▶ Try it
In the listing that follows, give every line again exactly and omit the pictures.

▶ Input data
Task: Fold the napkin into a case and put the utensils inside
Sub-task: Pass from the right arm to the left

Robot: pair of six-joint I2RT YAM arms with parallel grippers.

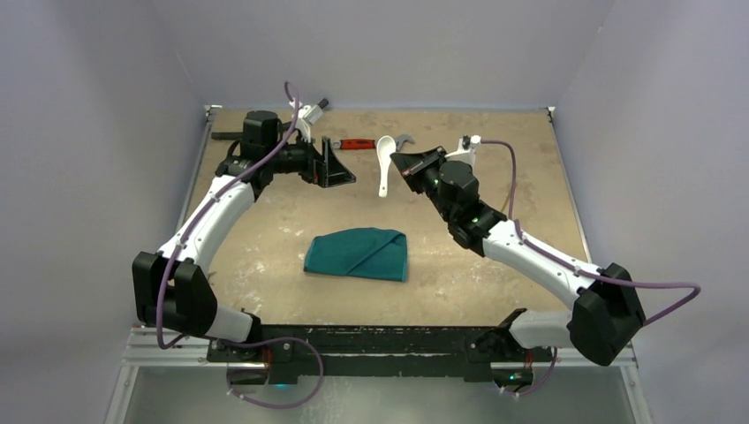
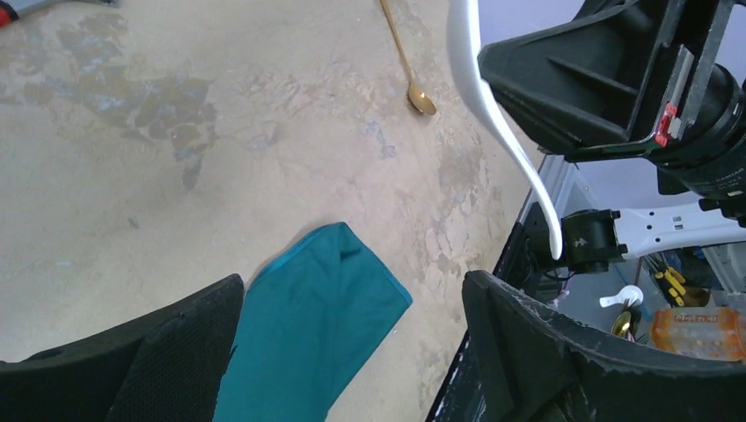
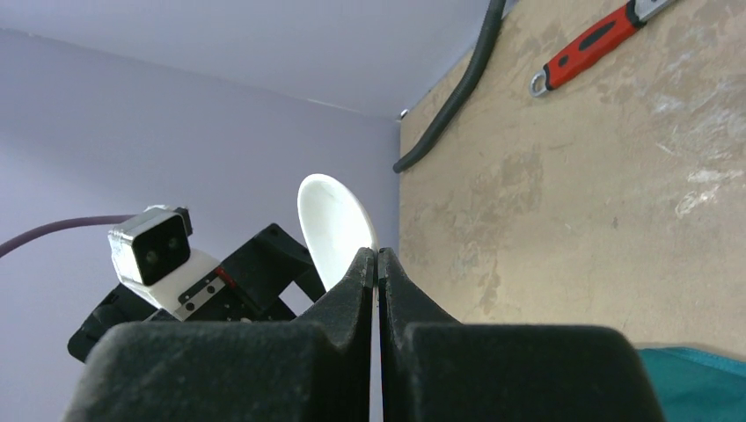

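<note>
Spoon (image 1: 385,168), white plastic, is clamped in the right fingers (image 1: 415,162) above the far tabletop (image 1: 265,230). Seen from overhead, its long axis runs far to near, with the bowl farthest. Only the left wrist view shows the tan utensil (image 2: 420,99) lying flat. The folded napkin (image 1: 358,253) lies mid-tabletop, and the left fingers (image 1: 336,168) stand wide, holding nothing.

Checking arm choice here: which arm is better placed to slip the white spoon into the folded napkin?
Right: the right gripper is shut on the white spoon; the left gripper hangs open and empty.
</note>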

▶ Exercise output
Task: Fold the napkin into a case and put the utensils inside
Sub-task: Pass from the right arm to the left

Robot: pair of six-joint I2RT YAM arms with parallel grippers.


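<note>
Spoon (image 1: 385,168), white plastic, is clamped in the right fingers (image 1: 415,162) above the far tabletop (image 1: 265,230). Seen from overhead, its long axis runs far to near, with the bowl farthest. Only the left wrist view shows the tan utensil (image 2: 420,99) lying flat. The folded napkin (image 1: 358,253) lies mid-tabletop, and the left fingers (image 1: 336,168) stand wide, holding nothing.

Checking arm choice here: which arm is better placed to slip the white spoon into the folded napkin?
Right: the right gripper is shut on the white spoon; the left gripper hangs open and empty.
</note>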

The output contains nothing further.